Directions ▸
For the listing below, return the line containing "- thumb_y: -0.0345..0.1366", the line containing "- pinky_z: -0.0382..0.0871", and all lines in between, exactly as written and nothing else.

Data ▸
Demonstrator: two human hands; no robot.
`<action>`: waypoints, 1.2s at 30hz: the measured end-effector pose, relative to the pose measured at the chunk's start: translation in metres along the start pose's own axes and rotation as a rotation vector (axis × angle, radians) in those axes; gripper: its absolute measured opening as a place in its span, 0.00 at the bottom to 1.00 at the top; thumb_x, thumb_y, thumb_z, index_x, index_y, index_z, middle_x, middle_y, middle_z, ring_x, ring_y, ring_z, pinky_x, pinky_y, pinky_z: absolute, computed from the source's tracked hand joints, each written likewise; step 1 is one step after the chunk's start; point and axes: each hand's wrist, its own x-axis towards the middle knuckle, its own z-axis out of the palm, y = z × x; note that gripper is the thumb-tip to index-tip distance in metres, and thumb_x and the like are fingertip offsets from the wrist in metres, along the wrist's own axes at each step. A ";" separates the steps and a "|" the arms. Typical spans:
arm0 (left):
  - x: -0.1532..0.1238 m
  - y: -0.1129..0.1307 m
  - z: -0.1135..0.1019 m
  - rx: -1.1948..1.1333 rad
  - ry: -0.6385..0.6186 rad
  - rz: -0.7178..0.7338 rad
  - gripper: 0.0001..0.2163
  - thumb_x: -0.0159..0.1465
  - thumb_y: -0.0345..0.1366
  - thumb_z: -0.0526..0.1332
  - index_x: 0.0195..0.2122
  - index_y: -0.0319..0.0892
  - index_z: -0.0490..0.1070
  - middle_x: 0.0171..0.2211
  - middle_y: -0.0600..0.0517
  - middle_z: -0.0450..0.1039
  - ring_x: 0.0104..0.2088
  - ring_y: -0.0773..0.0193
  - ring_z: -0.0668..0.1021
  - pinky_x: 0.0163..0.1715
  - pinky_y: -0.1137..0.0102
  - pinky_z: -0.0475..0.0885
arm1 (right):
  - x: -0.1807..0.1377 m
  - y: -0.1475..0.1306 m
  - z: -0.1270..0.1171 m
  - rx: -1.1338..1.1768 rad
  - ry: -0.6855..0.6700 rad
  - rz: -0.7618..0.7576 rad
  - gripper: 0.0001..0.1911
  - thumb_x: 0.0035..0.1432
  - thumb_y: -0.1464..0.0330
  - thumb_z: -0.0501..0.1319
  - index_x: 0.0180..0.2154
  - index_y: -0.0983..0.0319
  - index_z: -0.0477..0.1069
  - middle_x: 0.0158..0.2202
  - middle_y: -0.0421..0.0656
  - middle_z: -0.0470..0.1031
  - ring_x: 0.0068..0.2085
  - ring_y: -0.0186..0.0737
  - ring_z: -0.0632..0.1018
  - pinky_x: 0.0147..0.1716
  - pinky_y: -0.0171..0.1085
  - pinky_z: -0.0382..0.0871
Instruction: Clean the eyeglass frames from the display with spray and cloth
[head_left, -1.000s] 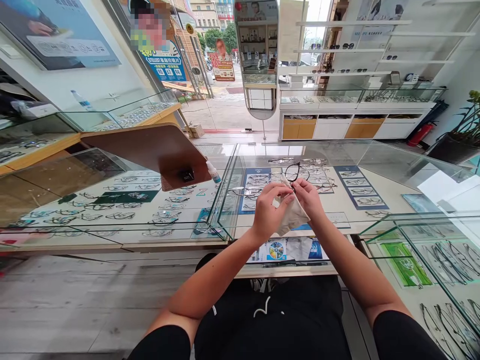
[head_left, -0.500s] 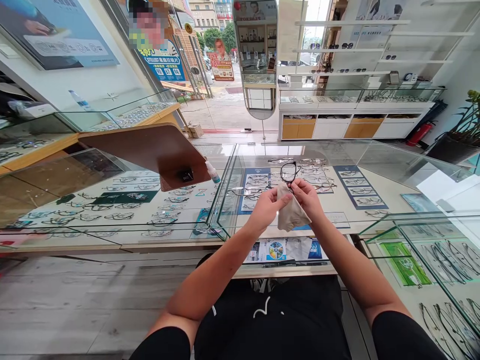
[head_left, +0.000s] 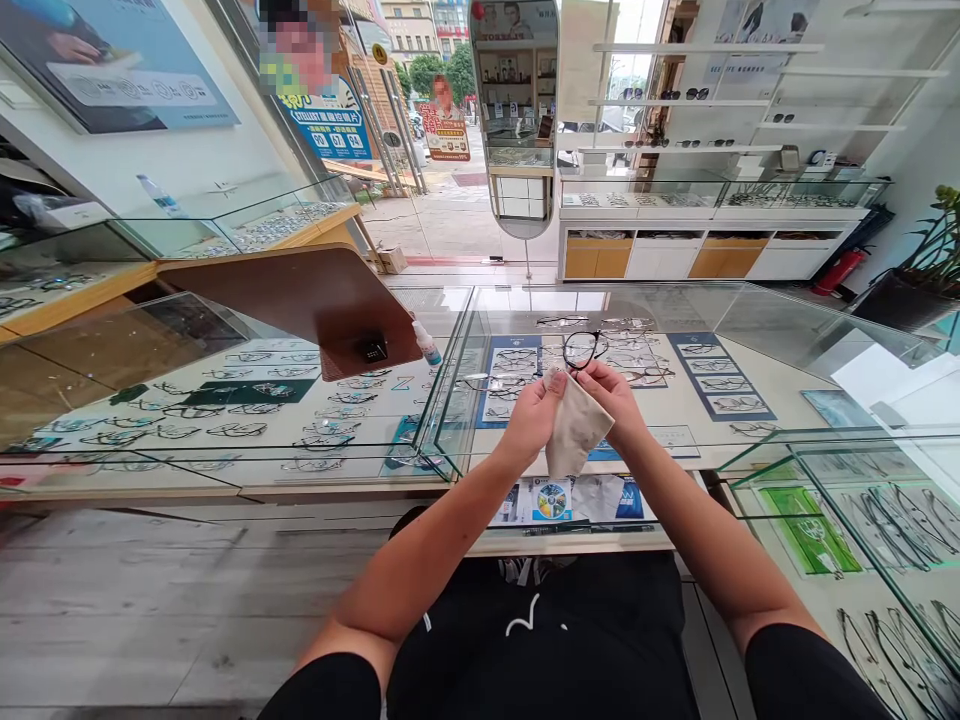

Written answer ▸
  - thumb_y: -0.0345..0.1366
  - thumb_z: -0.0526..0.1332
  - index_x: 0.0195..0.2122
  - index_y: -0.0319..0.0892
  - index_z: -0.0490..0.1070
  - middle_x: 0.0171..0.2211
  - middle_y: -0.0600..0.0517
  - middle_z: -0.0450..0.1039
  - ring_x: 0.0104..0.2088
  - ring_y: -0.0773..0.0193
  - ring_z: -0.0668..0.1021
  - pinky_x: 0.0163..0.1715
  - pinky_y: -0.1137..0.0102
  - pinky_z: -0.0475..0.0885
arm1 (right):
  - x: -0.1807..0.1377 m
  - y: -0.1475..0.1306 m
  - z: -0.1270..0.1171 m
  - rx: -1.1338..1.1768 rad
  - ry: -0.6855..0.6700 rad
  - rz: -0.7618..0.7576 rad
  - gripper: 0.0001..0.1911
  - thumb_x: 0.0035..0.1432
  - thumb_y: -0.1464..0.0330
  - thumb_z: -0.0501..0.1319
  - index_x: 0.0180..0.2154
  - index_y: -0.0983..0.0319
  - index_z: -0.0477..0.1069
  - middle_x: 0.0158..0.2202
  - middle_y: -0.0421..0.0656
  - middle_z: -0.0470..0.1031
  - ring_x: 0.0068..0.2085
  - ring_y: -0.0186..0.0737
  - ring_z: -0.0632..0.1018
  - pinky_x: 0.0147..0.1716
  - pinky_y: -0.0171..0.1085
  - pinky_z: -0.0382..0.0871

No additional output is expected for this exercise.